### Task prompt
Could you retype the records below exactly as they appear, skipping any pictures?

### Dataset entries
□ □ □ □

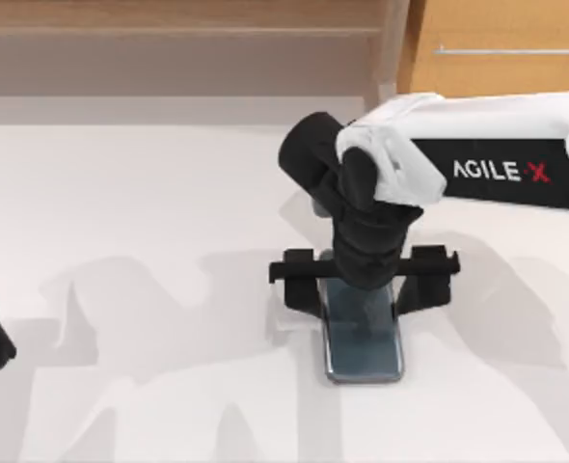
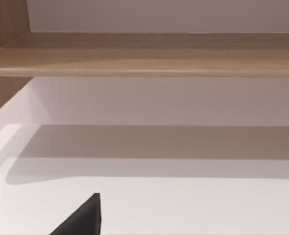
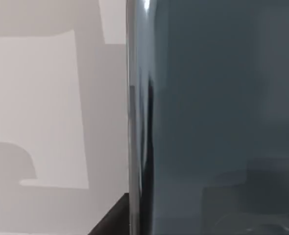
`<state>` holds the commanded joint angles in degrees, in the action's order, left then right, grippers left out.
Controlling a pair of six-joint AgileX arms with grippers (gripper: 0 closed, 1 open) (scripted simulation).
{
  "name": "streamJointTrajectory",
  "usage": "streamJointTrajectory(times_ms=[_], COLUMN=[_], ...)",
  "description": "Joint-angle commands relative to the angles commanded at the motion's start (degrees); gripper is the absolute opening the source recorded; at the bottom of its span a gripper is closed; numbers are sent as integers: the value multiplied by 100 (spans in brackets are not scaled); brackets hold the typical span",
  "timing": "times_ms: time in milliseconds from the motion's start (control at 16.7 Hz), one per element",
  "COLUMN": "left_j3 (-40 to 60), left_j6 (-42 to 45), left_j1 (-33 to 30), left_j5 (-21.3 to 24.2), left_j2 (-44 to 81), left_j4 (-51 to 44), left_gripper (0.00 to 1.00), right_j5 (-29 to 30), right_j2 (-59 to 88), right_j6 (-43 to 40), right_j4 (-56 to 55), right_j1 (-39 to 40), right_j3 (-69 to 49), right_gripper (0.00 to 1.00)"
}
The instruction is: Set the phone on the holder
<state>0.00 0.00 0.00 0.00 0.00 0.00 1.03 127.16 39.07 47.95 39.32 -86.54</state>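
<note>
Phone: glossy blue-grey slab, rounded corners, leaning on black holder; right end effector above it, finger state indeterminable; bare worktop around.

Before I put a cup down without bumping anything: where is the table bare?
Bare white table runs from the parked left arm at the left edge to the holder. The strip in front of the phone is also free. The middle is crowded: the right gripper sits over phone and holder.
</note>
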Motion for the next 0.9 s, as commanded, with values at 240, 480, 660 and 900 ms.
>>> streamJointTrajectory(times_ms=[240, 480, 660, 900], left_j3=[0, 0, 0, 0], left_j6=[0, 0, 0, 0], left_j1=[0, 0, 0, 0], left_j5=[0, 0, 0, 0], left_j2=[0, 0, 0, 0], left_j4=[0, 0, 0, 0], left_gripper=[100, 100, 100, 100], right_j5=[115, 114, 113, 102], right_j2=[-242, -338, -402, -424], right_j6=[-45, -47, -49, -80], right_j4=[189, 451, 552, 543], right_j1=[-7, -6, -9, -43], right_j3=[-58, -191, -260, -289], right_gripper=[0, 0, 0, 0])
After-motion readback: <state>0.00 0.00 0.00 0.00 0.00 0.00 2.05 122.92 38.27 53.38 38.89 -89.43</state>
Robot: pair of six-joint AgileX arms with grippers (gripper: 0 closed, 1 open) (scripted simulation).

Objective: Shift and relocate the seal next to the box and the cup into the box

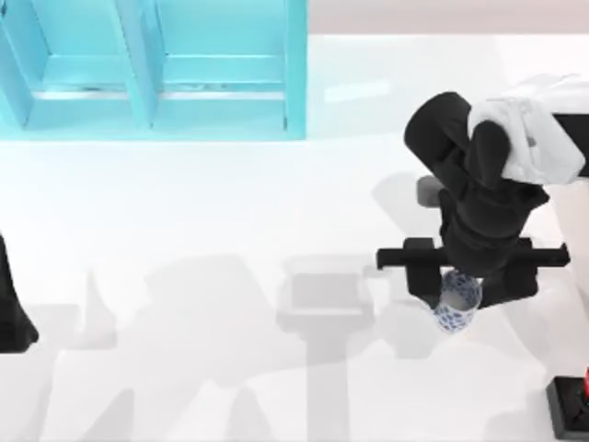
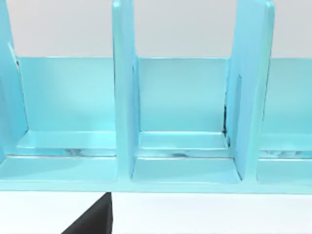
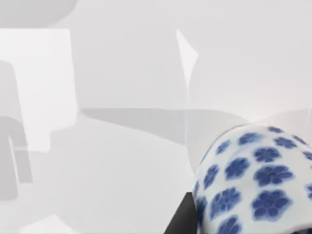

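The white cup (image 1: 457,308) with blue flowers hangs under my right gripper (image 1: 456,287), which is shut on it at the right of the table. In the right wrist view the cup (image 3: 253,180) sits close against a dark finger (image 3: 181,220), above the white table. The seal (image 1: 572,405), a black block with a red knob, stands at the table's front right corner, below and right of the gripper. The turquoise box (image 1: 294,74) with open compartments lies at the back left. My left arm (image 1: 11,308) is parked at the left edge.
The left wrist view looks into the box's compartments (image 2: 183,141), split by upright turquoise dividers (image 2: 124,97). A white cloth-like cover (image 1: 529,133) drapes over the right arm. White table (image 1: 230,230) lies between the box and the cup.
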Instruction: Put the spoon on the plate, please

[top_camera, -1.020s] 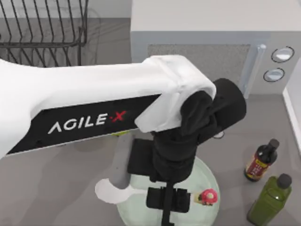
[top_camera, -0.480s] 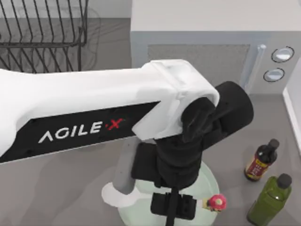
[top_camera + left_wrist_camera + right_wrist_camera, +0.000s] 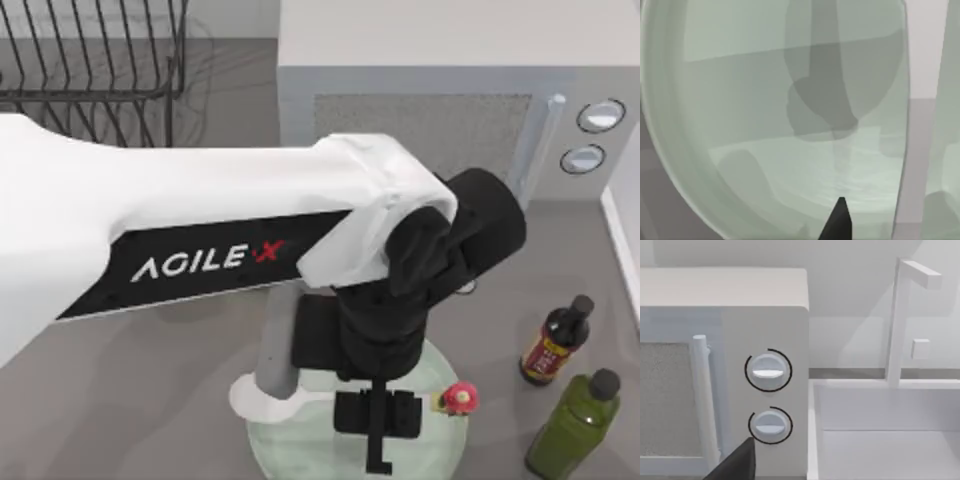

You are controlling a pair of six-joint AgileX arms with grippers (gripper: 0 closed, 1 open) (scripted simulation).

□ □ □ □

### Task answer
`<state>` holds the commanded joint angles in degrees, in the action's order, left then right, grippers left out.
Controlling a pair of six-joint AgileX arms with grippers (gripper: 0 closed, 1 open) (scripted simulation).
{
  "name": "streamJointTrajectory",
  "usage": "streamJointTrajectory(times_ms=[_], COLUMN=[_], ...)",
  "description": "Joint-angle commands relative to the angles commanded at the motion's start (degrees); gripper is the absolute opening the source recorded; at the bottom of its span a gripper is closed; numbers are sent as integers: the value multiplied by 100 (spans in brackets are not scaled); brackets hold the typical span",
  "timing": "times_ms: time in milliseconds from the motion's start (control at 16.7 Hz), one per element",
  "COLUMN": "left_j3 (-40 to 60), left_j6 (-42 to 45), left_j1 (-33 to 30), left_j5 (-21.3 to 24.2), left_j2 (-44 to 81), left_j4 (-51 to 44), left_gripper (0.00 to 1.00), right_j5 (-29 to 30), right_j2 (-59 to 88), right_j6 (-43 to 40), right_j4 (-56 to 55), right_j1 (-39 to 40), right_j3 (-69 to 49), right_gripper (0.00 to 1.00)"
}
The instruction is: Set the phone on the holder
<state>0.00 0.00 0.00 0.00 0.00 0.00 1.03 127.16 39.07 47.95 39.32 -86.54</state>
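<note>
Phone: glossy blue-grey slab, rounded corners, leaning on black holder; right end effector above it, finger state indeterminable; bare worktop around.

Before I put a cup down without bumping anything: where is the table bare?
Bare white table runs from the parked left arm at the left edge to the holder. The strip in front of the phone is also free. The middle is crowded: the right gripper sits over phone and holder.
</note>
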Motion for the next 0.9 s, as commanded, with values at 240, 480, 660 and 900 ms.
>>> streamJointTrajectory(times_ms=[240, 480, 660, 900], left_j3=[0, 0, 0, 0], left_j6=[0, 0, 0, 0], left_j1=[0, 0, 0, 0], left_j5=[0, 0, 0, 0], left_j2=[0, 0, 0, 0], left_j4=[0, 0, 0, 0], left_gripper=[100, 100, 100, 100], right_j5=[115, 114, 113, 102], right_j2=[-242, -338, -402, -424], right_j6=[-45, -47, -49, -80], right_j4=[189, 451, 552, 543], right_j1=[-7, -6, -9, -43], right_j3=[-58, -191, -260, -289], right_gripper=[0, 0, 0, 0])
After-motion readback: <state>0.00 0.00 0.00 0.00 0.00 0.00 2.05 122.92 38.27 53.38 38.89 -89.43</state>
Robot: pair of six-joint AgileX arms with grippers (gripper: 0 closed, 1 open) (scripted simulation).

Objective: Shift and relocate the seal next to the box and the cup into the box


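The white cup (image 1: 457,308) with blue flowers hangs under my right gripper (image 1: 456,287), which is shut on it at the right of the table. In the right wrist view the cup (image 3: 253,180) sits close against a dark finger (image 3: 181,220), above the white table. The seal (image 1: 572,405), a black block with a red knob, stands at the table's front right corner, below and right of the gripper. The turquoise box (image 1: 294,74) with open compartments lies at the back left. My left arm (image 1: 11,308) is parked at the left edge.
The left wrist view looks into the box's compartments (image 2: 183,141), split by upright turquoise dividers (image 2: 124,97). A white cloth-like cover (image 1: 529,133) drapes over the right arm. White table (image 1: 230,230) lies between the box and the cup.
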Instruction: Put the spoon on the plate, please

[top_camera, -1.020s] 
[top_camera, -0.480s] 
[top_camera + left_wrist_camera + right_wrist_camera, +0.000s] 

You are controlling a pair of six-joint AgileX arms with grippers (gripper: 0 closed, 1 open) (scripted simulation).

No more output will be added to the exercise.